We live in a noisy and chaotic world. This is true even when our kids aren’t home! We’re constantly bombarded with notifications, noise, and information. Turning off the noise requires effort.

Some people claim they like noise, though. If that is the case for you, ask yourself why. For most people, noise is a distraction. It helps us avoid feeling uncomfortable or facing things we don’t want to deal with. Yet not experiencing those things will only keep us stuck.

Turn off the radio, television, podcasts, social media, or anything else you can whenever you can and learn to embrace the silence. I personally never turn any of these things on when I’m in the car, especially when I’m alone. By shutting off the noise, my ability to listen to my heart and trust my own intuition has significantly increased.

7. Get Enough Sleep

Though we may not throw ourselves onto the floor of the grocery store in a wailing fit if we missed our afternoon nap, most of us adults really don’t behave all that much better when we’re sleep-deprived. Getting the right amount of sleep each night will help you feel better both physically and emotionally and will help you wake up with a clear and relaxed mind.

Don’t stay up doing all those things you couldn’t get done during the day when the kids were around. The price you’ll pay in the end isn’t worth it. Go to bed early, shut off the TV, and do the best you can to unwind and practice good sleep habits.

8. Pay Attention to Your Environment

You can’t relax or find peace in a place that is messy. Keep your environment, especially your bedroom as clean and clutter-free as possible.  Get rid of excess stuff that is no longer serving you well. Repair things if you can, and remember that you can’t organize clutter.
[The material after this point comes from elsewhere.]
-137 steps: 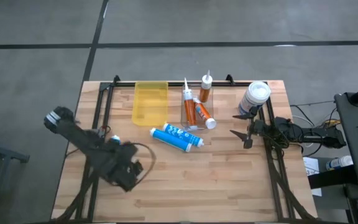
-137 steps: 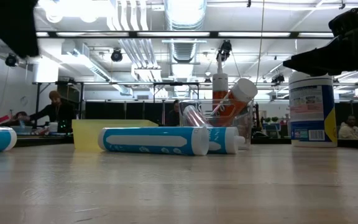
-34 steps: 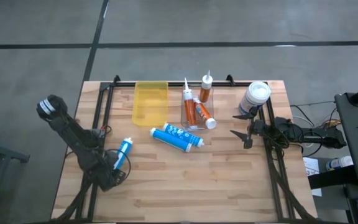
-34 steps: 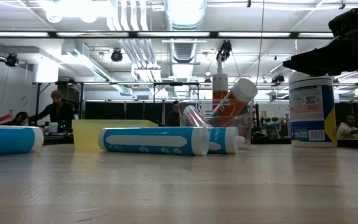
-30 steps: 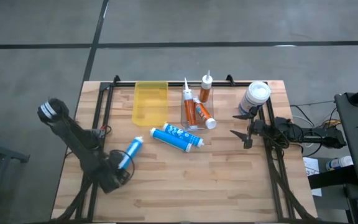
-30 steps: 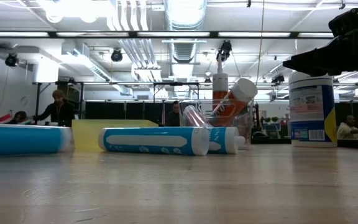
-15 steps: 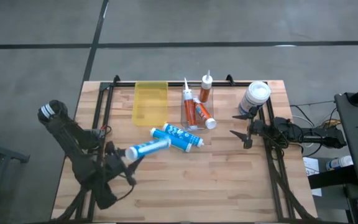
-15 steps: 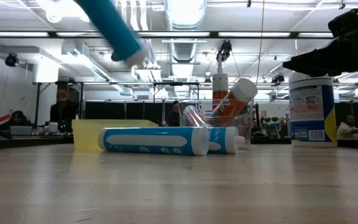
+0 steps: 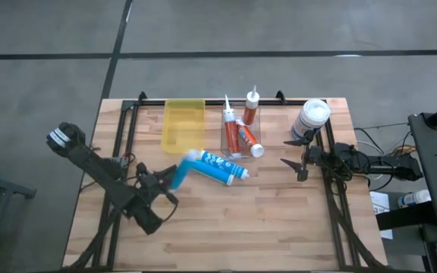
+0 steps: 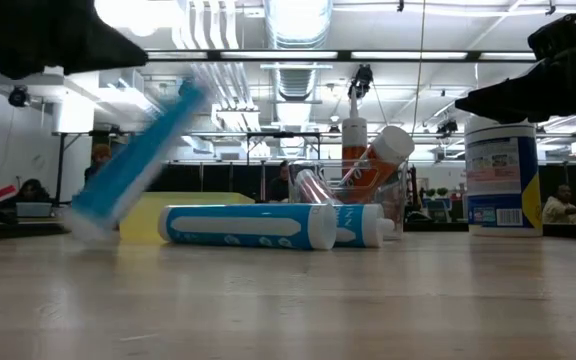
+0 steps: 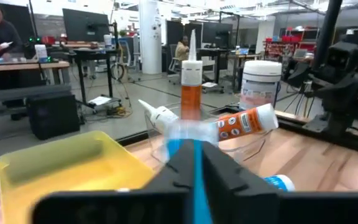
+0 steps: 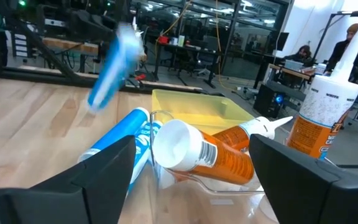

Our outward environment is also often a reflection of our internal state. If our house is a mess, it’s a pretty good indicator that we are, too. On the flip side, keeping the spaces around us tidy will soothe our troubled mind and soul and help open emotional space for healing to happen.

9. Look for the Lessons in Adversity

No, adversity and challenges aren’t fun. However, they always have something to teach us and we can learn something positive from every situation. Look for those lessons. They may teach you who you want to be, what not do to, how to treat others differently, or that you are worth far more than you give yourself credit for.

Even when the lessons are hard or they hurt, they are still of great worth. If we allow them to teach us instead of making us bitter, we will eventually get better.

10. Don’t Try to Do it All at Once

The best way to eat an elephant always has been and ever will be one bite at a time. Elephants don’t usually taste very good, so it might be tempting just to shove the whole thing in at once and get it over with. If you try to do this, though, you’re most likely going to choke.

The best practice is to pick one thing…any one thing…and start there. Take baby steps and work on that one thing until you’re ready to do more. Small steps in the right direction ultimately lead to big changes over time.

You really can do this, my friend. The journey is worth it and so are you!